In deze zaak heeft eiseres, een Venezolaanse vrouw, beroep ingesteld tegen een verwijderingsbeschikking van de minister van Justitie. Eiseres was op 11 september 2016 als toerist Curaçao binnengekomen en is na afloop van haar verblijfsduur niet vertrokken. Op 1 november 2019 werd zij aangehouden en als ongewenste vreemdeling aangemerkt. Eiseres betoogde dat de beschikking in strijd was met de beginselen van behoorlijk bestuur en dat zij willekeurig was behandeld.
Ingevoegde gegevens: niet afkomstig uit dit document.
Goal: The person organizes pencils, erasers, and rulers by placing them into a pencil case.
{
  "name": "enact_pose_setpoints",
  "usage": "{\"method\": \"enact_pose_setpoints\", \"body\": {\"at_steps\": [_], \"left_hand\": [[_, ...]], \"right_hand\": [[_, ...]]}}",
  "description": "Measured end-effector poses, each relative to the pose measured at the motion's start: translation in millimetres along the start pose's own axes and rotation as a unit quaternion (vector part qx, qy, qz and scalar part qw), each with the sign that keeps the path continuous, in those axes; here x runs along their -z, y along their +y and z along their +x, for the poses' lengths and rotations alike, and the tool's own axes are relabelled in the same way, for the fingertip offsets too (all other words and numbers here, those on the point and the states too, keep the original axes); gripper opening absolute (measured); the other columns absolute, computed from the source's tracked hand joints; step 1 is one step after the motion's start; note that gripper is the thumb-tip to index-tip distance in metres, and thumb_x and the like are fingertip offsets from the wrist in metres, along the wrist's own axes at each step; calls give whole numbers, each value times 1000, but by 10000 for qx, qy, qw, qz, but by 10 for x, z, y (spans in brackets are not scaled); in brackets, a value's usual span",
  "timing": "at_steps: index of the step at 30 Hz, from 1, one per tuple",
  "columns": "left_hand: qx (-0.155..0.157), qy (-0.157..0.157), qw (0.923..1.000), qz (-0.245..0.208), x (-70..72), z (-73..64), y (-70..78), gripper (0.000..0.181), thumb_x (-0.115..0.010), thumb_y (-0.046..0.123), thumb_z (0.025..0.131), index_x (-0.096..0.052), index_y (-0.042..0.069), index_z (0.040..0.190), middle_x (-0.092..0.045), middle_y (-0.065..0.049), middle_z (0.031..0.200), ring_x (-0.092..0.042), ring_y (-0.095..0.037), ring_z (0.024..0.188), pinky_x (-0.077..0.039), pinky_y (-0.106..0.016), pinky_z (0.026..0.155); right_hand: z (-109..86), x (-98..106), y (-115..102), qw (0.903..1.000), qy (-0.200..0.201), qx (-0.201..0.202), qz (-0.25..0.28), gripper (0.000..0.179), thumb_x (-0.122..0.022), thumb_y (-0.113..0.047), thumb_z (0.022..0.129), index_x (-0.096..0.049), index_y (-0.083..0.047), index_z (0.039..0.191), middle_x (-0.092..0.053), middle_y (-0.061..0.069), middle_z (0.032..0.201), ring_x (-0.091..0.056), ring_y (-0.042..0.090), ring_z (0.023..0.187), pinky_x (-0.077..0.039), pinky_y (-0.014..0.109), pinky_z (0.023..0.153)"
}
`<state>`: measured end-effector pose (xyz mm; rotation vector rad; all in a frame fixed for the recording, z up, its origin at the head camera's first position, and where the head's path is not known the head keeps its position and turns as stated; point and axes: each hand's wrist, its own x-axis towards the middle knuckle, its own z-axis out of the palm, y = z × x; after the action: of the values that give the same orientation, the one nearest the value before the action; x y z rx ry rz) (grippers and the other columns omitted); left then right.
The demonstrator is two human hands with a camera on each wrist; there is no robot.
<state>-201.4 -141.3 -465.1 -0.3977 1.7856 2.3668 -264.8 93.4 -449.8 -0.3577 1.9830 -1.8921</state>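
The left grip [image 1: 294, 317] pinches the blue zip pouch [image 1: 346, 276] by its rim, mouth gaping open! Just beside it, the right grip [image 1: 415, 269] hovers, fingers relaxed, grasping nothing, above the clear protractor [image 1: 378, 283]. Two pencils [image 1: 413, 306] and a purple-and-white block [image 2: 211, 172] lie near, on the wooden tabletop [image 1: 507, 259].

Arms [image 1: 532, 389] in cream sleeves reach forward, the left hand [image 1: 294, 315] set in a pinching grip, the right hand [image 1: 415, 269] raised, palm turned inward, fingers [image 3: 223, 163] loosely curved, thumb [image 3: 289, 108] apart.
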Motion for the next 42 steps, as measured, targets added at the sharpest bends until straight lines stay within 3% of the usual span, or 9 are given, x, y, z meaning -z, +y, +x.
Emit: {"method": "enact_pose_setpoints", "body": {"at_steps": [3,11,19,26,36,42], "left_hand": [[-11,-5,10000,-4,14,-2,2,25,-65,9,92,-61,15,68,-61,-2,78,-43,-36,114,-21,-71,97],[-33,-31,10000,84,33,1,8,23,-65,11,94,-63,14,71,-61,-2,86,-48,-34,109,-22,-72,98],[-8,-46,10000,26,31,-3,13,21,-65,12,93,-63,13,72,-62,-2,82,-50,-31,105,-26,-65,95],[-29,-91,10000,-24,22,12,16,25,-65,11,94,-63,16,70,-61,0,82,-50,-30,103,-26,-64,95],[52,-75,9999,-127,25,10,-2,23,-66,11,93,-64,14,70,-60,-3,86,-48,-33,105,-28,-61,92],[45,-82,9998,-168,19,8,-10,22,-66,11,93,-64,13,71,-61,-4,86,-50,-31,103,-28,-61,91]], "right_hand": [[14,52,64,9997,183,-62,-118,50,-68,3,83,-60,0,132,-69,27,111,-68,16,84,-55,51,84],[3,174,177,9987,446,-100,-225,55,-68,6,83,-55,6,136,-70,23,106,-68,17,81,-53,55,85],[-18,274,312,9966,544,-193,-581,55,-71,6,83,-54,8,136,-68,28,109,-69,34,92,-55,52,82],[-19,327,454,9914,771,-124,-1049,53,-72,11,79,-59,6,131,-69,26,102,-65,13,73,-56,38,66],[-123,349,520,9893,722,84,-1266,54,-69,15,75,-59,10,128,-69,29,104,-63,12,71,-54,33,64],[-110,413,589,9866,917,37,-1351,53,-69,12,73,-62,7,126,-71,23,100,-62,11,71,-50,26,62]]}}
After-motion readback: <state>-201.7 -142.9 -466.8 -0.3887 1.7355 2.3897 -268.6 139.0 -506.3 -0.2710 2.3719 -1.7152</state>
Het Gerecht in eerste aanleg van Curaçao oordeelde dat de verwijderingsbeschikking niet zorgvuldig was voorbereid. Het Gerecht stelde vast dat verweerder niet had aangetoond dat er een zorgvuldige belangenafweging had plaatsgevonden tussen het belang van de handhaving van het immigratiebeleid en het belang van eiseres om niet te worden verwijderd. Het Gerecht vernietigde de beschikking en droeg verweerder op om binnen twee maanden een nieuw besluit te nemen, waarbij rekening gehouden moet worden met de uitspraak. Tevens werd verweerder veroordeeld tot betaling van de proceskosten aan eiseres.

Uitspraak

GERECHT IN EERSTE AANLEG VAN CURAÇAO

Uitspraak

in het geding tussen:

[eiseres],

eiseres,
gemachtigde: mr. E.R. van Arkel, advocaat,
en

de minister van Justitie,

verweerder,
gemachtigden: mrs. S.X.T. Hato en G.B. Steward, advocaten.

Procesverloop

Eiseres heeft beroep ingesteld en nadere stukken ingediend.
Verweerder heeft een verweerschrift ingediend.
Het onderzoek ter zitting heeft plaatsgehad op 4 november 2020. Eiseres is verschenen, bijgestaan door haar gemachtigde en M. Hodge, tolk. Verweerder heeft zich laten vertegenwoordigen door mr. Hato, die is vergezeld door mr. K. Rosario, werkzaam bij de Toelatingsorganisatie.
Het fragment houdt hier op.